Psychological Safety: Fondasi Inovasi dan Keberanian

Selain struktur dan proses, Thohir menekankan pentingnya membangun psychological safety — kondisi di mana anggota tim merasa aman untuk menyampaikan ide, mengajukan kritik konstruktif, bahkan mengakui kesalahan tanpa takut dihukum atau dipermalukan. Lingkungan seperti ini dinilai mampu mendorong inovasi dan percepatan penyelesaian masalah dalam transformasi korporat. Dalam konteks BUMN, di mana hierarki seringkali kaku, menciptakan ruang aman bagi diskusi terbuka menjadi tantangan sekaligus peluang untuk mendobrak budaya lama yang menghambat perubahan. Tim yang merasa didengar dan dihargai cenderung lebih engag

ed, kreatif, dan berkomitmen pada tujuan bersama — faktor krusial dalam menjalankan transformasi yang kompleks dan penuh tekanan.

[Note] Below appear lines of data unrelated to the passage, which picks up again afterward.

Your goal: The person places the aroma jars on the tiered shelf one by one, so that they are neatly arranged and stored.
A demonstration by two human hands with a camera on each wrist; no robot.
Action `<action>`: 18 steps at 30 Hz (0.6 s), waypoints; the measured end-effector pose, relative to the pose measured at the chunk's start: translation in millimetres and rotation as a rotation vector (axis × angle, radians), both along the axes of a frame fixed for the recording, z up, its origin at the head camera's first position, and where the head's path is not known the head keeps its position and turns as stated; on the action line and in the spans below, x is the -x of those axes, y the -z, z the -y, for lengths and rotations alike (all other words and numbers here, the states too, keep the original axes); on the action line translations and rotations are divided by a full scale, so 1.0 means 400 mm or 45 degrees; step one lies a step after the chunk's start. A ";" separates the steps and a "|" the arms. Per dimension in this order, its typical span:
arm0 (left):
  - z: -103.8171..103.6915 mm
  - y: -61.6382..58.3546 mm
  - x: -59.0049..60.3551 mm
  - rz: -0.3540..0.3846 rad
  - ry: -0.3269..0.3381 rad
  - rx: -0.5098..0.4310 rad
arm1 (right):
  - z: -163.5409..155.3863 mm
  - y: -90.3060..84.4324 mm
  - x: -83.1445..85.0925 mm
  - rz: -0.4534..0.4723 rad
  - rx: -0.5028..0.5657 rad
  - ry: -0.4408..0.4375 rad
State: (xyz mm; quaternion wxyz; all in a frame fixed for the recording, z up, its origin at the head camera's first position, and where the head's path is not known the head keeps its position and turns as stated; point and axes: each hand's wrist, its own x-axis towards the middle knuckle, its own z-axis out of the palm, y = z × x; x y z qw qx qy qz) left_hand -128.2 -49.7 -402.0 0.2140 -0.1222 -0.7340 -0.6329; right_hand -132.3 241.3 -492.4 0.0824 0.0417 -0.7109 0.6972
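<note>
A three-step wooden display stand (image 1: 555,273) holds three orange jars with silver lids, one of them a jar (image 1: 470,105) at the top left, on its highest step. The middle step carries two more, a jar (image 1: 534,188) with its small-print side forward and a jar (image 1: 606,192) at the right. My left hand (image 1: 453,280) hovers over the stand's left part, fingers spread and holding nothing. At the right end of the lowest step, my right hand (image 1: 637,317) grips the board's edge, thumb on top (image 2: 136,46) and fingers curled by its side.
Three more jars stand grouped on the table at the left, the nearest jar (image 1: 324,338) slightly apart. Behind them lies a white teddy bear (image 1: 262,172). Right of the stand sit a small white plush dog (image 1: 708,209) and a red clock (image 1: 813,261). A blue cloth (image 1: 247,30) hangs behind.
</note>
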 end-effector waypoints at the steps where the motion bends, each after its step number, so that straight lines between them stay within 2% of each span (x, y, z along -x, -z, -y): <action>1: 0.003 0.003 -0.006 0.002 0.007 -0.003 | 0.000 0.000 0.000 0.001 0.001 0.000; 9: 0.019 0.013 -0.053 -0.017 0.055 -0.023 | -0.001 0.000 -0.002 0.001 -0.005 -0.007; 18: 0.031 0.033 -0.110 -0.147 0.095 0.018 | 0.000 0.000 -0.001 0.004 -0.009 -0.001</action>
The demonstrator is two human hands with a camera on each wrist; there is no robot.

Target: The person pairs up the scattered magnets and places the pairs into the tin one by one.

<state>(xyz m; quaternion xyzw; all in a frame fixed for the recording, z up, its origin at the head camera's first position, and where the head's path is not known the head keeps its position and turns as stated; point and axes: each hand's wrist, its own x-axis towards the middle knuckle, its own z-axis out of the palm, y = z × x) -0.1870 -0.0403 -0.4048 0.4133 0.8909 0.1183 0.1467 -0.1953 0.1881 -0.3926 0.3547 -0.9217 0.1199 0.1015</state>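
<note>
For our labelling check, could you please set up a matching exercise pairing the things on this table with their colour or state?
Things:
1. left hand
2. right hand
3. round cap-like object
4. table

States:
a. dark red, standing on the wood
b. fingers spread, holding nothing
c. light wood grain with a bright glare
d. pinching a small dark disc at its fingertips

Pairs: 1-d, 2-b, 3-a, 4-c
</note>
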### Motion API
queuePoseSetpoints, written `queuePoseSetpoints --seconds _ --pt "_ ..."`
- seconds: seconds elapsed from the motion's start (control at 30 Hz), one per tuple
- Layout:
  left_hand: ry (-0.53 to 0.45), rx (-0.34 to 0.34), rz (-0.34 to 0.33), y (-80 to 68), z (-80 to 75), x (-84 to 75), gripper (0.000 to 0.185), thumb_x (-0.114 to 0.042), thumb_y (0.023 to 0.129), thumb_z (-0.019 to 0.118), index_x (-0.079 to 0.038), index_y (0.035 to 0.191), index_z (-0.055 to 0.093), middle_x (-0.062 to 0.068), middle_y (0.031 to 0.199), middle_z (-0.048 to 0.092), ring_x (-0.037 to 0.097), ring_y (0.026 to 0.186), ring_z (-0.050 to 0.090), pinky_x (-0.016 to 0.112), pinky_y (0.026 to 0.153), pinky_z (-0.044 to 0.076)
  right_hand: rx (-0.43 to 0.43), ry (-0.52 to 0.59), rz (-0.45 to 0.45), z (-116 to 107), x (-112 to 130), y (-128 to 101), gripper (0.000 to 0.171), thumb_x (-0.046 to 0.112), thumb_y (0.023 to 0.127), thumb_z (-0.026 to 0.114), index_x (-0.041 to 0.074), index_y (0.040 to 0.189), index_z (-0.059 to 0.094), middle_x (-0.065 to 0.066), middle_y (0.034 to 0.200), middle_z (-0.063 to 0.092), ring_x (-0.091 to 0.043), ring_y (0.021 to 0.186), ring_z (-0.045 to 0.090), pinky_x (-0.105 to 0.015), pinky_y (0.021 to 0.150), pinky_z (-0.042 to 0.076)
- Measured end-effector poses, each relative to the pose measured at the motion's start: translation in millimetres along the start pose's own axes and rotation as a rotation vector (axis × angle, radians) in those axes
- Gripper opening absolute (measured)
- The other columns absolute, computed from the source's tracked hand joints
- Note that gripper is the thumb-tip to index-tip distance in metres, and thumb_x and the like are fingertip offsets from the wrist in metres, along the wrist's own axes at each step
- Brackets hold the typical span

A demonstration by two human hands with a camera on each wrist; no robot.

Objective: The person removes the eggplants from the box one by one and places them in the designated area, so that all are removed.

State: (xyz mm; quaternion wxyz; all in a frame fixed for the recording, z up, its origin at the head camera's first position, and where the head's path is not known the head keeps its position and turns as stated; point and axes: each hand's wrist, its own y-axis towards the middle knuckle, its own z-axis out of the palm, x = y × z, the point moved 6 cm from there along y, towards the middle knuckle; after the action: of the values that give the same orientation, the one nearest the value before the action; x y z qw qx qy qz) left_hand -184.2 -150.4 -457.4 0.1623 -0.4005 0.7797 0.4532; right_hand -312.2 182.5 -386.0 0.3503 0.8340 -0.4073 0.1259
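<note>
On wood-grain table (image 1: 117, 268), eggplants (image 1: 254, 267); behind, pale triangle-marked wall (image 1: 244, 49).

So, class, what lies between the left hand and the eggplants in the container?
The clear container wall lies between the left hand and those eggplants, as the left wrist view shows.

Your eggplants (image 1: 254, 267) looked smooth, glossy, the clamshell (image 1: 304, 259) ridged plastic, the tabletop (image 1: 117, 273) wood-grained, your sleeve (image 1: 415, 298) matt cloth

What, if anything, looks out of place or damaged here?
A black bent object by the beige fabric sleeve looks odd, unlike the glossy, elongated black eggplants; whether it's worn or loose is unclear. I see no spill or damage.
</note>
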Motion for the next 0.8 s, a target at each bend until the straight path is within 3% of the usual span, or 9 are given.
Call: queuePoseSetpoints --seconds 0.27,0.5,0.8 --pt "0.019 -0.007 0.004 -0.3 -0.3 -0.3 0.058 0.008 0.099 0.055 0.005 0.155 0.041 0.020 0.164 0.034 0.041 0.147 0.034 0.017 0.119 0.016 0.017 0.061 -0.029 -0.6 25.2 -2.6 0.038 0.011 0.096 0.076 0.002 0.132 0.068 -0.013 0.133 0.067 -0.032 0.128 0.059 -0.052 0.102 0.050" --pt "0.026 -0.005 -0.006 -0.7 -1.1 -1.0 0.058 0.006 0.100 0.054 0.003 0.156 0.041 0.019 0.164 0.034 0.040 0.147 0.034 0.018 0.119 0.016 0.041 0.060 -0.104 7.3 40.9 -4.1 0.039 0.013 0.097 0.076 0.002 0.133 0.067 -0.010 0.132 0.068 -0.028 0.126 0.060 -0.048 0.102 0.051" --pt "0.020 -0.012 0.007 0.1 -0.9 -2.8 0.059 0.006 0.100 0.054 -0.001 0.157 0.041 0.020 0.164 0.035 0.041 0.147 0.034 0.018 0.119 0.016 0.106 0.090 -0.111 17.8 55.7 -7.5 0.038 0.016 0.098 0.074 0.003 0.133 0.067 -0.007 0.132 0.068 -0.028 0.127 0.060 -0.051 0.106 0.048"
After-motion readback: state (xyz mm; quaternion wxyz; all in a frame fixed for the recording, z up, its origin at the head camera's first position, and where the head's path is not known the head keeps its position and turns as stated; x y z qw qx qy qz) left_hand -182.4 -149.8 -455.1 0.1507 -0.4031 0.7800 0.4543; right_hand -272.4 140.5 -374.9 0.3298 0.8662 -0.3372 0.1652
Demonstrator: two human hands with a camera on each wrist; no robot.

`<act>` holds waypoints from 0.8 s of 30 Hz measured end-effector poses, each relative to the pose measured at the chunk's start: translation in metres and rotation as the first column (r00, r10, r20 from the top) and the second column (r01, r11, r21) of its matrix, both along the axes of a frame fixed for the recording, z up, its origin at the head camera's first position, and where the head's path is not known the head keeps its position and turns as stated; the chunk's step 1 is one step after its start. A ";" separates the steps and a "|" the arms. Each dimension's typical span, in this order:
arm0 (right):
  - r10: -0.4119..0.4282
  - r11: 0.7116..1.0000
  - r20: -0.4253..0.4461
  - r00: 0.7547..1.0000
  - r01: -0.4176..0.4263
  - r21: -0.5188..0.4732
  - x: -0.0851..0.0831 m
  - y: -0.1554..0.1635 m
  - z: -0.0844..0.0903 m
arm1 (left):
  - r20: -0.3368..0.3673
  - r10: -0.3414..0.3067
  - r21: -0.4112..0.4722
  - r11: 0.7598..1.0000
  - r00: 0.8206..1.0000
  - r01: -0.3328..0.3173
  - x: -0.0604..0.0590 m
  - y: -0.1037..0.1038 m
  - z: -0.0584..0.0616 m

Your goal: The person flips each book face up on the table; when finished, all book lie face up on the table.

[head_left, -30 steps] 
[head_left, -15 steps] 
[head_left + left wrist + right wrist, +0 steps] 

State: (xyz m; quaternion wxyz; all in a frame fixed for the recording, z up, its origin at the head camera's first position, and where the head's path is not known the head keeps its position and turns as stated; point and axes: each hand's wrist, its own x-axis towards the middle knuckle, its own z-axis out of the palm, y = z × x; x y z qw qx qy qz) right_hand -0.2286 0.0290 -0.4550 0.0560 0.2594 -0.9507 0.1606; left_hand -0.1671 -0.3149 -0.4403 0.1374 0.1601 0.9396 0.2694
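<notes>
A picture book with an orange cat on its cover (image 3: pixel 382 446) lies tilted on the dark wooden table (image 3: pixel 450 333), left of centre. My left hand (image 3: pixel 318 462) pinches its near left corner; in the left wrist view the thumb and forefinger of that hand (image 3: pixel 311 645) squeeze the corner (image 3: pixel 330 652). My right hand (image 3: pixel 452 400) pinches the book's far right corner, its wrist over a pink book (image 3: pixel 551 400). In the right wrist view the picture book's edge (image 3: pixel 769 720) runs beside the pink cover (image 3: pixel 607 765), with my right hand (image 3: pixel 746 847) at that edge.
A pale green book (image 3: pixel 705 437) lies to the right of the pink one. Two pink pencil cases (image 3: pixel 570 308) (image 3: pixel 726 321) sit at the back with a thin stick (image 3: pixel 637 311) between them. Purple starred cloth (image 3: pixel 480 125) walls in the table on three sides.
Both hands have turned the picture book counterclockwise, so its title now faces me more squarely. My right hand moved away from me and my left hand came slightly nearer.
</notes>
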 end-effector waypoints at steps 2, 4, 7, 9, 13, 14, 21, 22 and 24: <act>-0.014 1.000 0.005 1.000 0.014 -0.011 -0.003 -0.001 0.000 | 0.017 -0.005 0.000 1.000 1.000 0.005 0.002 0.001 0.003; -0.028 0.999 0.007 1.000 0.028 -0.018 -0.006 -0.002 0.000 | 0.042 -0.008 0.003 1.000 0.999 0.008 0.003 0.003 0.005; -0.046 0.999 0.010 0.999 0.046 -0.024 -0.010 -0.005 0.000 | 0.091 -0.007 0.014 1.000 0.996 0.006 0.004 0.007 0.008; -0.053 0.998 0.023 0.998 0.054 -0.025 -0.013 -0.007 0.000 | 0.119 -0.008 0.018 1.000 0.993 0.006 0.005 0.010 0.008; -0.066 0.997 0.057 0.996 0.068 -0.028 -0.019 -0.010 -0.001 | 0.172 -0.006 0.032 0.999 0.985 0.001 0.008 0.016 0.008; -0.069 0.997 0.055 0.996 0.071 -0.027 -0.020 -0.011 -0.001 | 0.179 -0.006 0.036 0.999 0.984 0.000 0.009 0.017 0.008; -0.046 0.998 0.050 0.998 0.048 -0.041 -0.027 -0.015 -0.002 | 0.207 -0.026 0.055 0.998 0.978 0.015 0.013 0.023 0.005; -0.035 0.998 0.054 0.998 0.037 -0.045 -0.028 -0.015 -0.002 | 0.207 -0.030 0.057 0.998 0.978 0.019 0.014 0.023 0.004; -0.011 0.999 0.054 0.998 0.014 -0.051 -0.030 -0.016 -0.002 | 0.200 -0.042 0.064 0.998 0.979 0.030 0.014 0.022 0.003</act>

Implementasi psychological safety memerlukan komitmen konsisten dari pimpinan untuk:

  • Mendorong partisipasi aktif setiap anggota dalam rapat dan diskusi strategis.
  • Merespons umpan balik dengan sikap terbuka, bukan defensif.
  • Menghargai keberagaman pendapat dan melihat perbedaan sebagai sumber kekuatan, bukan ancaman.

Pelajaran dari pendekatan Thohir ini relevan tidak hanya untuk level eksekutif BUMN, tetapi juga untuk manajer dan profesional muda yang memimpin tim lintas generasi dan disiplin. Transformasi organisasi — baik di sektor publik maupun swasta — selalu dimulai dari kemampuan memimpin orang, bukan sekadar mengelola proyek.

Bagi profesional muda yang sedang membangun karier di bidang manajemen dan kepemimpinan, takeaway dari paparan Menteri BUMN ini dapat segera diterapkan: mulailah dengan menciptakan kejelasan peran dan akuntabilitas dalam tim Anda, lalu fokus pada membangun kepercayaan dan rasa aman yang memungkinkan setiap anggota memberikan kontribusi terbaiknya. Ingat, tim yang efektif adalah hasil dari kepemimpinan yang disengaja — bukan kebetulan.